**What this task involves:** Reproduce the data below in full and to the letter, images excepted.

The data section start

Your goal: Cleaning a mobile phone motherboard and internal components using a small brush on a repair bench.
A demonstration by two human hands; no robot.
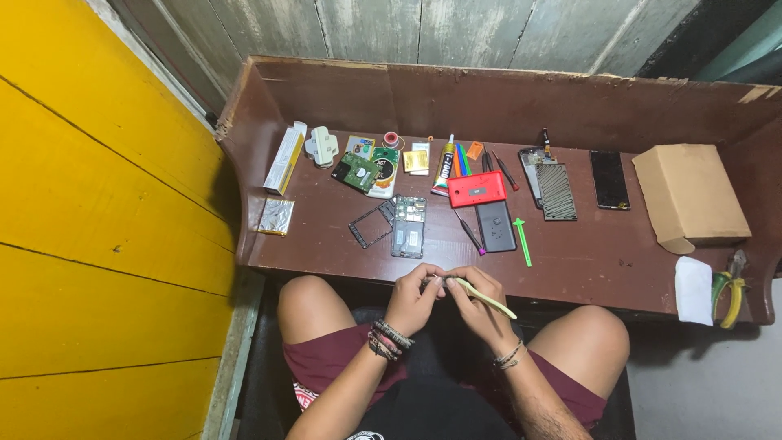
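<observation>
— What is the left hand [414,298] doing?

— It is pinching the near end of a pale yellow stick [486,297], fingertips closing on it just off the bench [586,253] edge.

— And the right hand [481,310]?

— It is gripping the same stick, which is sticking out to the right past its fingers. An opened phone [409,226] is lying on the bench just beyond both hands.
</observation>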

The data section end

**Result of this exercise:**
Your goal: Cleaning a mobile phone motherboard and internal components using a small brush on a repair bench.
A demonstration by two human hands; no robot.
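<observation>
— What is the left hand [414,298] doing?

— It is pinching the near end of a pale yellow stick [486,297], fingertips closing on it just off the bench [586,253] edge.

— And the right hand [481,310]?

— It is gripping the same stick, which is sticking out to the right past its fingers. An opened phone [409,226] is lying on the bench just beyond both hands.
</observation>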

Nothing further is needed for the exercise.